Updated: Jun 25, 2021


Dear Mr. Premack: My neighbor is also a good friend, but he is rather stubborn. He was an only child, is widowed and inherited millions from his parents in ranch land, oil interests, etc. We were talking, and he wants his two sons to inherit - but just thinks it will go to them because it has been in the family for a long time. Both sons are married. What if one of the sons die without making plans? Will the inheritance go to the deceased son's spouse or to his brother? How long do beneficiaries have to live before they can inherit? Can my neighbor/friend do anything to keep the property in the bloodline family rather than having it go to the family by marriage? RR

Your stubborn friend inherited his wealth from his parents. As the beneficiary of an inheritance, he should have at least a basic understanding of the legal process that he went through to obtain ownership of his parents’ assets when they died. I am a bit concerned that he is displaying no such comprehension, because of the implication that he may not have gone through the proper legal procedures when his parents died. If he did not, there may be issues about him actually being recognized as owner of those assets. And any discrepancies for his sons in the record are just compounded if he has not fixed those legal discrepancies before he dies.
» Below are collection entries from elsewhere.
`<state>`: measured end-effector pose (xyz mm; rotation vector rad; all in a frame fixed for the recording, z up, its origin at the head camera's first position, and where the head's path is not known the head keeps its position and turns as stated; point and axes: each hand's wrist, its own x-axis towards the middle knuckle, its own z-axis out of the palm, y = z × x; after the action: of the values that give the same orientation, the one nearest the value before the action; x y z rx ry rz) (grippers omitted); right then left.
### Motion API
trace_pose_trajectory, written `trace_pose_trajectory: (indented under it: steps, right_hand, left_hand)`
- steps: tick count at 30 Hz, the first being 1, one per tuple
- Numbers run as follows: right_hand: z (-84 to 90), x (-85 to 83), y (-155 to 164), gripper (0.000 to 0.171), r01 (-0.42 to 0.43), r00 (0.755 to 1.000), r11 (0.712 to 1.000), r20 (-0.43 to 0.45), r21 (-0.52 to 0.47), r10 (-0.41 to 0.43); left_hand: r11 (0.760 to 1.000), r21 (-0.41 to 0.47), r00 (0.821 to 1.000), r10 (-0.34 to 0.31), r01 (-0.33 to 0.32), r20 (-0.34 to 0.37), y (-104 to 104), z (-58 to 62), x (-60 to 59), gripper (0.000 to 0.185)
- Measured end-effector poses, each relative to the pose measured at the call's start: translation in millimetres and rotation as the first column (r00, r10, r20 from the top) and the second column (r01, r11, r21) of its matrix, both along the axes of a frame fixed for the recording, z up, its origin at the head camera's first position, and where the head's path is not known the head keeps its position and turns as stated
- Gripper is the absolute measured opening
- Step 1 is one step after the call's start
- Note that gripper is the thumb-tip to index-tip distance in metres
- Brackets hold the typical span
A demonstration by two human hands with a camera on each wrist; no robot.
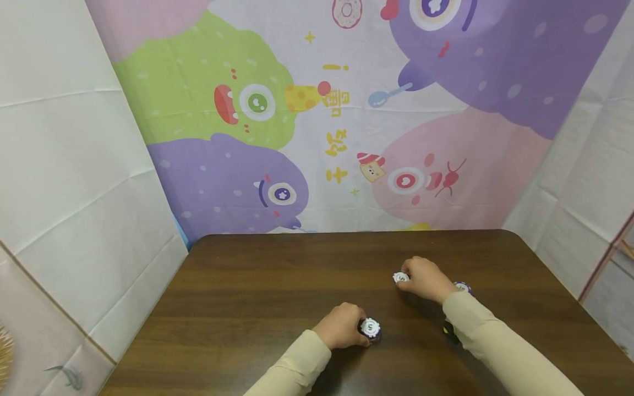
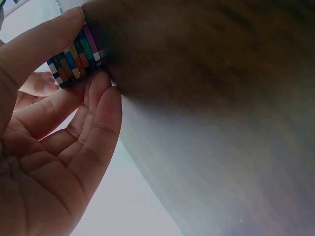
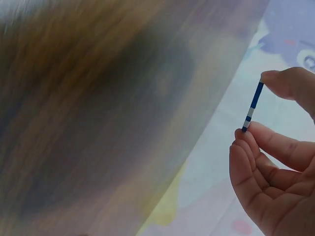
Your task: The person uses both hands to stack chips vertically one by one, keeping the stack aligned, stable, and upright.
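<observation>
In the head view my left hand grips a short stack of poker chips at the front middle of the table, its top chip white with a 5. Several coloured chip edges show on the stack in the left wrist view, between thumb and fingertips. Farther back and to the right, my right hand pinches a single poker chip, white-faced with a 5. Seen edge-on in the right wrist view, that chip has a blue and white rim and is held between thumb and fingertips.
Another blue and white chip lies behind the right wrist, partly covered by it. A dark item with a yellow mark shows beside the right sleeve. The brown wooden table ends at a cartoon-printed cloth.
</observation>
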<state>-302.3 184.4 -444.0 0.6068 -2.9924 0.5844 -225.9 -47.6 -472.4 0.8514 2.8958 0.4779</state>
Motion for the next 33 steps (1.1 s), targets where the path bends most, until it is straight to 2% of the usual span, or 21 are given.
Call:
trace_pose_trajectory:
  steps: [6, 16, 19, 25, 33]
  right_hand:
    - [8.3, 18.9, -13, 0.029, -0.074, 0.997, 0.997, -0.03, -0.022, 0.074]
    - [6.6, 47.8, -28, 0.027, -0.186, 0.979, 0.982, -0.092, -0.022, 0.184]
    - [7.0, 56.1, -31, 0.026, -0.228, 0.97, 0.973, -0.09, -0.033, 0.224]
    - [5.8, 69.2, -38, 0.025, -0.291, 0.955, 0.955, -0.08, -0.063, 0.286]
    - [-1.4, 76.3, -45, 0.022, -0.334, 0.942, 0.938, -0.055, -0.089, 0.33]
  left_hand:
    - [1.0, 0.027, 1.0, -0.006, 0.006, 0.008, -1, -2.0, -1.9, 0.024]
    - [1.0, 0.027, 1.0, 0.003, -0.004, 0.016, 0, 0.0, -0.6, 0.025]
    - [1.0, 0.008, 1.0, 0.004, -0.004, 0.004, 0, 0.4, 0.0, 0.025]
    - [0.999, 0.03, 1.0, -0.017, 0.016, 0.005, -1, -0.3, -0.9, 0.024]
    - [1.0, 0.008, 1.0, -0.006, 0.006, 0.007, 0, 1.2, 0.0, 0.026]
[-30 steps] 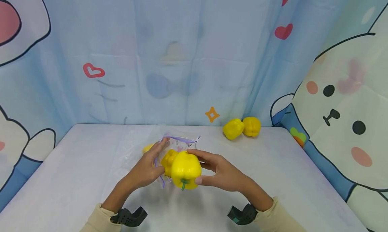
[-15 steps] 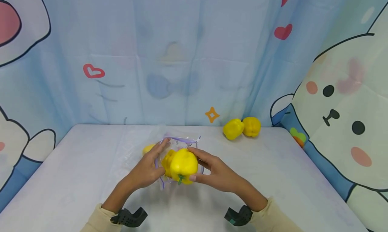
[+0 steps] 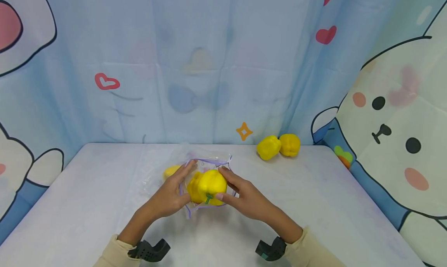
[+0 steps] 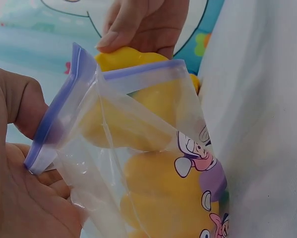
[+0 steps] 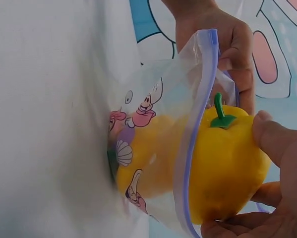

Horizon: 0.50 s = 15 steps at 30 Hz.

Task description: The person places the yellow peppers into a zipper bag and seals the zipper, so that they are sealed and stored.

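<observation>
A yellow bell pepper (image 3: pixel 213 183) with a green stem is gripped by my right hand (image 3: pixel 244 199), thumb on the near side and fingers around the far side. In the right wrist view this pepper (image 5: pixel 227 163) sits partly within the mouth of a clear zip bag (image 5: pixel 160 94) with a purple zip edge and cartoon prints. My left hand (image 3: pixel 167 197) pinches the bag's rim on the left side, holding the mouth apart. Lower in the bag lies another yellow pepper (image 4: pixel 160 193), seen through the plastic.
Two yellow peppers (image 3: pixel 269 148) stand together at the back right of the white table (image 3: pixel 87 205). Left of the bag lies crumpled clear plastic (image 3: pixel 148 183) with a yellow thing (image 3: pixel 170 171) in it, partly behind my left hand. A printed curtain (image 3: pixel 195 45) closes the back.
My right hand has moved the pepper slightly away from me, into the bag's mouth. The left hand stays nearly still at the rim.
</observation>
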Tool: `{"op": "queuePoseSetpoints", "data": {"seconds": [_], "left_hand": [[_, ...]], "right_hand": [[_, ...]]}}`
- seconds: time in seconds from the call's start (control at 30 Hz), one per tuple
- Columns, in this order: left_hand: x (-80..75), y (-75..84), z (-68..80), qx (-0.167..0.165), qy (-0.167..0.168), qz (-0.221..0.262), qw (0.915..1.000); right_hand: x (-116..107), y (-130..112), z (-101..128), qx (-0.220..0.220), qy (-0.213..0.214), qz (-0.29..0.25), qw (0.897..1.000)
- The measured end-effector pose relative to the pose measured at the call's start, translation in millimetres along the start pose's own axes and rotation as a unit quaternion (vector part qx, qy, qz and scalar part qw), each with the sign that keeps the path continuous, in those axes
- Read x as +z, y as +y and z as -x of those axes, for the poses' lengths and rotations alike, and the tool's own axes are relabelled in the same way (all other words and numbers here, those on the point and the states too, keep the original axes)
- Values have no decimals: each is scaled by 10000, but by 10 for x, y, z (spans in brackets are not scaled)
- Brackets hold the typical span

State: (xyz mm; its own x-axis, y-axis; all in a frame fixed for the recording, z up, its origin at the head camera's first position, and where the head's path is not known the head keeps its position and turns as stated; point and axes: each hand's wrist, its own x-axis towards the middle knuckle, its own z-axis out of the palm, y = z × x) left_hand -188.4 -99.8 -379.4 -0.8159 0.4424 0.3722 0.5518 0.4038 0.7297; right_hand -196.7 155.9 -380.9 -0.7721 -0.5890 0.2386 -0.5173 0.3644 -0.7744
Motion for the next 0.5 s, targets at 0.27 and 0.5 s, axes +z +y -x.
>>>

So, his first job is to consult with legal counsel to be sure that the records are clear about his ownership of the inherited assets. His second job is to work with his legal counsel to make a plan of his own, since none of us will live forever. When he signs a proper legal Will, he is called its “testator”.

What if he does no planning and fails to fix any discrepancies? He would die intestate (without a will) so the state’s laws of descent and distribution would dictate to whom his assets pass. In his fact pattern (widowed but with adult children) his assets would go to his sons in equal shares. However, they will have to go through a long, intrusive, and expensive court process to be recognized as his legal heirs. It is far faster and less expensive for him to consult with and pay legal counsel for a proper estate plan while healthy than it is to die intestate.

Under Texas law, an heir must outlive the testator by 120-hours (5 days) or, if there is a Will, whatever time period is specified in the Will. It is typical for a Will to require an heir to outlive the testator by 30 days, or until the Will is filed for probate if sooner. Some Wills expand the survival requirement to 90 or 180 days, but that was motivated by outdated tax concerns and should no longer be used.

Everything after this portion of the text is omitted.